What is needed here is every record, retyped without any change.

*** Dataset extract ***

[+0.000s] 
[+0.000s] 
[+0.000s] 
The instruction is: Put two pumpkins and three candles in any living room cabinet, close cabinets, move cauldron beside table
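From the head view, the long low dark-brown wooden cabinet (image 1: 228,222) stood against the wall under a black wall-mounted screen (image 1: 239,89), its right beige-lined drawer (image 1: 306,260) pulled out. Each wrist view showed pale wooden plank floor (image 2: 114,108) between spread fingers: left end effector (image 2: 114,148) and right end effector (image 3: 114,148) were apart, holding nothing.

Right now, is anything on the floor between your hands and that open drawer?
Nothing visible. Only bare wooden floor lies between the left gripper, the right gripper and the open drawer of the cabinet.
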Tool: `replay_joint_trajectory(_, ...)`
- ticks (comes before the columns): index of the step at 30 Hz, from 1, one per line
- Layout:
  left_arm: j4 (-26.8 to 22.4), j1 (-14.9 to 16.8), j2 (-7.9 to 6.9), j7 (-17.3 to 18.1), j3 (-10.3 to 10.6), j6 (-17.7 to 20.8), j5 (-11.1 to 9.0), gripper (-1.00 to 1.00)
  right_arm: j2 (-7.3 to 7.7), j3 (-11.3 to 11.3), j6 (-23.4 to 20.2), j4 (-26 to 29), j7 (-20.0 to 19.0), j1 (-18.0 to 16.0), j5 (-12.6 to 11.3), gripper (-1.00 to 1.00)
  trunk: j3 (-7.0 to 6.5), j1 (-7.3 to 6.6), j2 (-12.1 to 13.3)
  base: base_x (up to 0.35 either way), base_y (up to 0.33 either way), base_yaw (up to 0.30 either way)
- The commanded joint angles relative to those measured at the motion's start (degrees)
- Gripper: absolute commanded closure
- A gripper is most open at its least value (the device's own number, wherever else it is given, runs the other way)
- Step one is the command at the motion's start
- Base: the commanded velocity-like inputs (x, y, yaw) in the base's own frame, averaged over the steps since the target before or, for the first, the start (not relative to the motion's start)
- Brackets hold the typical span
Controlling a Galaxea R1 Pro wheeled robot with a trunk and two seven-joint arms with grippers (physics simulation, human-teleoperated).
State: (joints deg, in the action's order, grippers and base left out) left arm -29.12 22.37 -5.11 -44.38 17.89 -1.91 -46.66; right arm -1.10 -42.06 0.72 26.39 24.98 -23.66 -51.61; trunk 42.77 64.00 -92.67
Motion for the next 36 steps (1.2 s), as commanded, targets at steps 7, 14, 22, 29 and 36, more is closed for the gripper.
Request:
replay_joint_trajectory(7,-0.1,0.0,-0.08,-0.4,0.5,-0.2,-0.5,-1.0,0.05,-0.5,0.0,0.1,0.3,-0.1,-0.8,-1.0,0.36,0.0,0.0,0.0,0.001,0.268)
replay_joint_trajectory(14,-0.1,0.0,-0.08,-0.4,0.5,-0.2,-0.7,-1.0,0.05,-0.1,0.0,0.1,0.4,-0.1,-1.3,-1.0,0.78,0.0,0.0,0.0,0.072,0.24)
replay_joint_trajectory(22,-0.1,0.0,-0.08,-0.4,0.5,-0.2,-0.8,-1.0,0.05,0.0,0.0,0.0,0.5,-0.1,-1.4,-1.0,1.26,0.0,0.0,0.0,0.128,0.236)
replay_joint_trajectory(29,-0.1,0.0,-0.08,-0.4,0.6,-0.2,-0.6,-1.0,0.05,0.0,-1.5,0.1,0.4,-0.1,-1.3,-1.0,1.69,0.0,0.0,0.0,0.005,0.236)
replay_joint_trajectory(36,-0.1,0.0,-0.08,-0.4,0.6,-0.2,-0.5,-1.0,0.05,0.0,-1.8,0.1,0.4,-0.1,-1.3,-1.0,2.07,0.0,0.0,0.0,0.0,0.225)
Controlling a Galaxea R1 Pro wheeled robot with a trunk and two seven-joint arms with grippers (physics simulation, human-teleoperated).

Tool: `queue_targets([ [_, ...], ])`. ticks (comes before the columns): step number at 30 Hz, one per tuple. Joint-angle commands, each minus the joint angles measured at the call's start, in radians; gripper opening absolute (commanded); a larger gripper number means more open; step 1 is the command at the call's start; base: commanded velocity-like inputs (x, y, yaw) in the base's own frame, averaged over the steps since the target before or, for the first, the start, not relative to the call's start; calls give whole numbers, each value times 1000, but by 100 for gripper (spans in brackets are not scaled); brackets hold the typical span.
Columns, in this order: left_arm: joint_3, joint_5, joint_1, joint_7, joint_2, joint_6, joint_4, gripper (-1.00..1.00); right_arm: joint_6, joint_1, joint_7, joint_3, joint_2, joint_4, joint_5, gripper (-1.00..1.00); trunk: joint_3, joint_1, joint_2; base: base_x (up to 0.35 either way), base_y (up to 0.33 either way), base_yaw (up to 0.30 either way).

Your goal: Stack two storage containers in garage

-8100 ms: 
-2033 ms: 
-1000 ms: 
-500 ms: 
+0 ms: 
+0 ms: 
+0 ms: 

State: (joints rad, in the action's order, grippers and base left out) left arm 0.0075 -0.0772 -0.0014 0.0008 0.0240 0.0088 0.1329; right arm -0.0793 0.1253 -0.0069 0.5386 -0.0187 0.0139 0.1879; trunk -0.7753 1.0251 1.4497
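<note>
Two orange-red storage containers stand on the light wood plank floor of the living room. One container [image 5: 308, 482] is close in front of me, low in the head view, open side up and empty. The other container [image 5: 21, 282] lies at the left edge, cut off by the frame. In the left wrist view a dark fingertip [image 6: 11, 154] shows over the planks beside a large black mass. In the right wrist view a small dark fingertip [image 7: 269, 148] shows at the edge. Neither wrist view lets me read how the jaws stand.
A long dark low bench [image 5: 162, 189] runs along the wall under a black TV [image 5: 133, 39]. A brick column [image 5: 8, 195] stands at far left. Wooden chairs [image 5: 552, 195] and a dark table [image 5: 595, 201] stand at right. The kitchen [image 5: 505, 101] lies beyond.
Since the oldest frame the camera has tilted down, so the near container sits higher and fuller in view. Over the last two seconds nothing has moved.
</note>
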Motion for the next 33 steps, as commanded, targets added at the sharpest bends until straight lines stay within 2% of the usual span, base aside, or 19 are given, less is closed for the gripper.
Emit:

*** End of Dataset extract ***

[Exercise answer]
[+0.000s] 
[+0.000s] 
[+0.000s] 
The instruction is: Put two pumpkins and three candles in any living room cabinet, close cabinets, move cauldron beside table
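From the head view, the long low dark-brown wooden cabinet (image 1: 228,222) stood against the wall under a black wall-mounted screen (image 1: 239,89), its right beige-lined drawer (image 1: 306,260) pulled out. Each wrist view showed pale wooden plank floor (image 2: 114,108) between spread fingers: left end effector (image 2: 114,148) and right end effector (image 3: 114,148) were apart, holding nothing.

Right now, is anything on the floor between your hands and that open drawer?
Nothing visible. Only bare wooden floor lies between the left gripper, the right gripper and the open drawer of the cabinet.
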Tool: `replay_joint_trajectory(_, ...)`
- ticks (comes before the columns): index of the step at 30 Hz, from 1, one per line
- Layout:
  left_arm: j4 (-26.8 to 22.4), j1 (-14.9 to 16.8), j2 (-7.9 to 6.9), j7 (-17.3 to 18.1), j3 (-10.3 to 10.6), j6 (-17.7 to 20.8), j5 (-11.1 to 9.0), gripper (-1.00 to 1.00)
  right_arm: j2 (-7.3 to 7.7), j3 (-11.3 to 11.3), j6 (-23.4 to 20.2), j4 (-26 to 29), j7 (-20.0 to 19.0), j1 (-18.0 to 16.0), j5 (-12.6 to 11.3), gripper (-1.00 to 1.00)
  trunk: j3 (-7.0 to 6.5), j1 (-7.3 to 6.6), j2 (-12.1 to 13.3)
  base: base_x (up to 0.35 either way), base_y (up to 0.33 either way), base_yaw (up to 0.30 either way)
- The commanded joint angles relative to those measured at the motion's start (degrees)
- Gripper: absolute commanded closure
- A gripper is most open at its least value (the device's own number, wherever else it is given, runs the other way)
- Step one is the command at the motion's start
- Base: the commanded velocity-like inputs (x, y, yaw) in the base's own frame, averaged over the steps since the target before or, for the first, the start (not relative to the motion's start)
- Brackets hold the typical span
Controlling a Galaxea R1 Pro wheeled robot with a trunk and two seven-joint arms with grippers (physics simulation, human-teleoperated).
State: (joints deg, in the action's order, grippers and base left out) left arm -29.12 22.37 -5.11 -44.38 17.89 -1.91 -46.66; right arm -1.10 -42.06 0.72 26.39 24.98 -23.66 -51.61; trunk 42.77 64.00 -92.67
Motion for the next 36 steps (1.2 s), as commanded, targets at steps 7, 14, 22, 29 and 36, more is closed for the gripper.
Request:
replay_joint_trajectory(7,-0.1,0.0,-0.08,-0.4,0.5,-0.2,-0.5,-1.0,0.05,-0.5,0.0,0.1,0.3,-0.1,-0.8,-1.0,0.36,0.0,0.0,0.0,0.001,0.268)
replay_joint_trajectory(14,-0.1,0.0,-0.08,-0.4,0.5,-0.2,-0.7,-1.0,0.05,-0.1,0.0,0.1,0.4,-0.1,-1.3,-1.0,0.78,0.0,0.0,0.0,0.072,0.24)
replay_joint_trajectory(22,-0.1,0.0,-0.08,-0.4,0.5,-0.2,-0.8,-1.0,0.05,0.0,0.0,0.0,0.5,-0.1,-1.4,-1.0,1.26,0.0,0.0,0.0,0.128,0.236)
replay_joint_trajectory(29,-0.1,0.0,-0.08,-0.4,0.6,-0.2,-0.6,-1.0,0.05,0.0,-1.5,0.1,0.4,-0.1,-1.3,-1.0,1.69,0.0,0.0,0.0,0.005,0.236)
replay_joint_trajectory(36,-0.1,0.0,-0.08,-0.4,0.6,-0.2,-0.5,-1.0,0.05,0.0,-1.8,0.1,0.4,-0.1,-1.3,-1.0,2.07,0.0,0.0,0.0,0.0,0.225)
Controlling a Galaxea R1 Pro wheeled robot with a trunk and two seven-joint arms with grippers (physics simulation, human-teleoperated).

Tool: `queue_targets([ [_, ...], ])`. ticks (comes before the columns): step number at 30 Hz, one per tuple. Joint-angle commands, each minus the joint angles measured at the call's start, in radians; gripper opening absolute (commanded); a larger gripper number means more open; step 1 is the command at the call's start; base: commanded velocity-like inputs (x, y, yaw) in the base's own frame, averaged over the steps since the target before or, for the first, the start, not relative to the call's start; calls give whole numbers, each value times 1000, but by 100 for gripper (spans in brackets are not scaled); brackets hold the typical span.
Columns, in this order: left_arm: joint_3, joint_5, joint_1, joint_7, joint_2, joint_6, joint_4, gripper (-1.00..1.00); right_arm: joint_6, joint_1, joint_7, joint_3, joint_2, joint_4, joint_5, gripper (-1.00..1.00); trunk: joint_3, joint_1, joint_2; base: base_x (up to 0.35 either way), base_y (up to 0.33 either way), base_yaw (up to 0.30 either way).

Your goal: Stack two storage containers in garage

-8100 ms: 
-2033 ms: 
-1000 ms: 
-500 ms: 
+0 ms: 
+0 ms: 
+0 ms: 

State: (joints rad, in the action's order, grippers and base left out) left arm 0.0075 -0.0772 -0.0014 0.0008 0.0240 0.0088 0.1329; right arm -0.0793 0.1253 -0.0069 0.5386 -0.0187 0.0139 0.1879; trunk -0.7753 1.0251 1.4497
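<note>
Two orange-red storage containers stand on the light wood plank floor of the living room. One container [image 5: 308, 482] is close in front of me, low in the head view, open side up and empty. The other container [image 5: 21, 282] lies at the left edge, cut off by the frame. In the left wrist view a dark fingertip [image 6: 11, 154] shows over the planks beside a large black mass. In the right wrist view a small dark fingertip [image 7: 269, 148] shows at the edge. Neither wrist view lets me read how the jaws stand.
A long dark low bench [image 5: 162, 189] runs along the wall under a black TV [image 5: 133, 39]. A brick column [image 5: 8, 195] stands at far left. Wooden chairs [image 5: 552, 195] and a dark table [image 5: 595, 201] stand at right. The kitchen [image 5: 505, 101] lies beyond.
Since the oldest frame the camera has tilted down, so the near container sits higher and fuller in view. Over the last two seconds nothing has moved.
</note>
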Motion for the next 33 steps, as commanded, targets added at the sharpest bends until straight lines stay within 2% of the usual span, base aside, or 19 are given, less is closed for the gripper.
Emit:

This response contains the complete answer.